IXP - Best practices

General recommendations for your taxonomy

Clarity and simplicity - Use clear, direct, and unambiguous language. Avoid overcomplicating instructions that could confuse the model. Use plain language and keep sentences short.
Consistency - Maintain consistent terminology across fields, field groups, and instructions to avoid confusion.
Provide context - Equip the model with pertinent context to comprehend the general scope of the task. This could encompass industry information, document type, or overall data format, as the model needs to understand the task it handles. If you provide more context within the prompt, it increases the probability of the model to consistently predict the field correctly.
Iterate - As refining prompts is an iterative process, maintaining a record of your drafts and their corresponding results can provide valuable insights for future adjustments and improvements. Write a prompt, test, and edit. Repeat this process until you get your desired extraction.
Avoid negative instructions - Do not enter an instruction similar to: do not leave out any sections of the document.

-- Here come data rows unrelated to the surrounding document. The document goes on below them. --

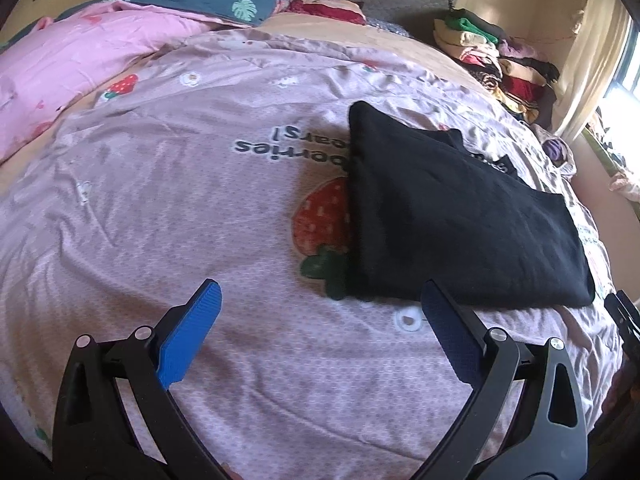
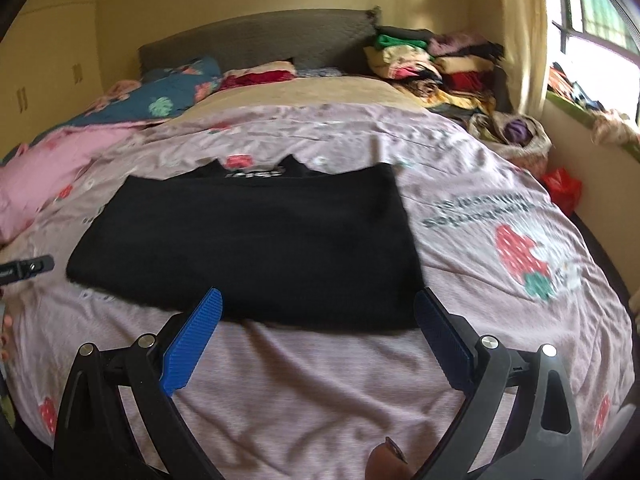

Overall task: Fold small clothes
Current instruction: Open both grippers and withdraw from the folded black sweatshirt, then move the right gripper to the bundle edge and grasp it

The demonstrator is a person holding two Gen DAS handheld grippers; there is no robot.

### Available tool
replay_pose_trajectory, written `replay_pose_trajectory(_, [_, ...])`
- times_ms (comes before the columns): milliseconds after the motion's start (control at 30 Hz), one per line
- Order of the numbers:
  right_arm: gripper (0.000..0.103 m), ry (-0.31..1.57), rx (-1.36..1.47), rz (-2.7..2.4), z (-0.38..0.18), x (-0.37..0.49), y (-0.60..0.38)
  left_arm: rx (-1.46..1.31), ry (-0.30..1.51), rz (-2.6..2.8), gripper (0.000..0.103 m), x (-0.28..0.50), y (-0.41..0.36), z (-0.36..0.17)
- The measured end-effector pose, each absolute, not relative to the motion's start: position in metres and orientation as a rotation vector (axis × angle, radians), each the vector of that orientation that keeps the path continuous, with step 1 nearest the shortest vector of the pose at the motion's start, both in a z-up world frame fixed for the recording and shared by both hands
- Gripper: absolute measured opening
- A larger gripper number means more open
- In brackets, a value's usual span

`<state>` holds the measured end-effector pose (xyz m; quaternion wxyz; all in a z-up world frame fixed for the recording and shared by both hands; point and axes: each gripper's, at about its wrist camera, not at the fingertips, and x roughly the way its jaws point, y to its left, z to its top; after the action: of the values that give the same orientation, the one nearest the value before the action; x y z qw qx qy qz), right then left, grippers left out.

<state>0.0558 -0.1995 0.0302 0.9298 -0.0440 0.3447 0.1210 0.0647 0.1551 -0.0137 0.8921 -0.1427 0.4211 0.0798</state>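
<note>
A black garment point(image 1: 460, 216) lies folded into a flat rectangle on the pink strawberry-print bedspread point(image 1: 180, 208). In the right wrist view the garment point(image 2: 248, 240) lies straight ahead, with a collar and white lettering showing at its far edge. My left gripper point(image 1: 320, 300) is open and empty, just left of the garment's near corner. My right gripper point(image 2: 318, 308) is open and empty at the garment's near edge. The tip of the left gripper point(image 2: 32, 266) shows at the left edge of the right wrist view.
A pile of folded clothes point(image 2: 436, 64) sits at the head of the bed on the right. Pink and blue quilts point(image 1: 80, 60) lie bunched at the far left. A grey headboard point(image 2: 256, 36), a window point(image 2: 592, 36) and a red bag point(image 2: 562, 188) are to the right.
</note>
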Motion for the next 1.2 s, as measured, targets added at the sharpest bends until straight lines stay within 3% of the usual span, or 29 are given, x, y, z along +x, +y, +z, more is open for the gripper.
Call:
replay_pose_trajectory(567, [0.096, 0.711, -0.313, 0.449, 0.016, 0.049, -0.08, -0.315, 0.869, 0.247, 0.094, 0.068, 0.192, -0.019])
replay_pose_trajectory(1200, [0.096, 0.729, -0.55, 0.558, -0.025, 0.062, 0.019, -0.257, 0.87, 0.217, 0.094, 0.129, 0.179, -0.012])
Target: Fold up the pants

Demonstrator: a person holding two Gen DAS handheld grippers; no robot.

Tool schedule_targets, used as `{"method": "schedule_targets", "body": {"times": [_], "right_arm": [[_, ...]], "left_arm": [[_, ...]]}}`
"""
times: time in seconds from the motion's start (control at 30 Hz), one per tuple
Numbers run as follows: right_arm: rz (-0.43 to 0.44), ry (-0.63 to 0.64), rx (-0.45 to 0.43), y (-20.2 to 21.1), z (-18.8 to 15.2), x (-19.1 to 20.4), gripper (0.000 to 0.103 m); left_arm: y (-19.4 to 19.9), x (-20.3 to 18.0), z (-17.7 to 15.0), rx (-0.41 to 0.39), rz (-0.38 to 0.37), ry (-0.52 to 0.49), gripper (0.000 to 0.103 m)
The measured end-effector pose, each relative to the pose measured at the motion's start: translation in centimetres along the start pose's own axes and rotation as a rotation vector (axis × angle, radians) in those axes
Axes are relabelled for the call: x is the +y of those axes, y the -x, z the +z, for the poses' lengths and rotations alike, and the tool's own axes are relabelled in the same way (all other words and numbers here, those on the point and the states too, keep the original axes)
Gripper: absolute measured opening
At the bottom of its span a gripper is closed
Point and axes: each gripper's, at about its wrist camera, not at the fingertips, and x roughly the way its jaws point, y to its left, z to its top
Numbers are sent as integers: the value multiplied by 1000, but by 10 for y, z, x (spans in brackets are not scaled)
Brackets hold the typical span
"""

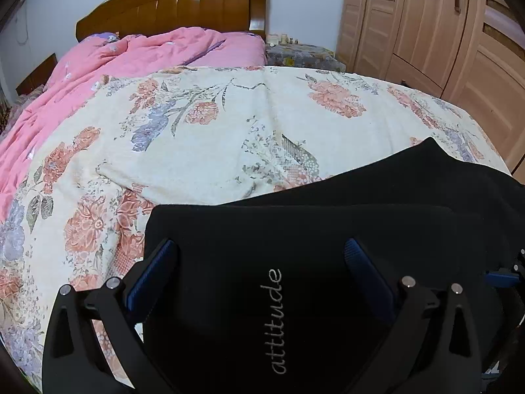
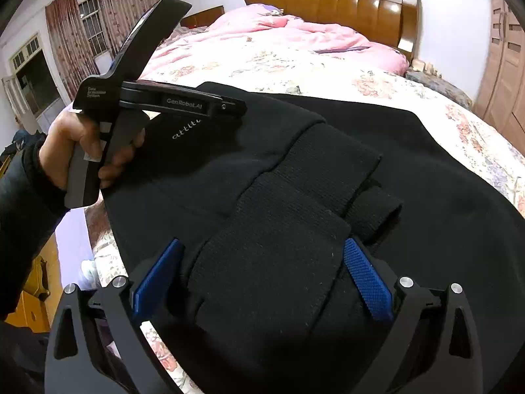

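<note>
Black pants (image 1: pixel 393 190) lie folded on the floral bedspread (image 1: pixel 213 138) near the bed's foot edge. A panel with grey "attitude" lettering (image 1: pixel 275 321) lies between the wide-apart blue pads of my left gripper (image 1: pixel 261 243), which is open just above the cloth. In the right wrist view the ribbed leg cuffs (image 2: pixel 272 256) are stacked on the pants (image 2: pixel 410 164) and lie between the spread fingers of my right gripper (image 2: pixel 262 243), also open. A hand (image 2: pixel 65 144) holds the left gripper (image 2: pixel 241 106) over the pants' left part.
A crumpled pink quilt (image 1: pixel 131 55) covers the head of the bed below the wooden headboard (image 1: pixel 183 6). A wooden wardrobe (image 1: pixel 426 26) stands to the right, beside a cluttered bedside table (image 1: pixel 295 52). Curtained windows (image 2: pixel 75 42) are at the left.
</note>
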Motion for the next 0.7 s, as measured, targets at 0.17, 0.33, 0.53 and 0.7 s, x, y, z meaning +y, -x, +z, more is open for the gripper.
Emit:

Instead, replace it with: ensure all key sections, such as x,y,z, of the document are covered.
Avoid repetitive language - Repetitive language can lead to redundancy, confusion, and unclear instructions for the model.
Watch out for contradictory information - Make sure that your project, field group, and field-level instructions do not contradict one another in terms of the information to extract, the format of the extraction, and where the information can be found. This will confuse the model and lead to inconsistent results.
Example reinforcement - Whenever possible, reinforce the prompt instruction with examples of correct responses. These instances can guide the model towards the expected outcome.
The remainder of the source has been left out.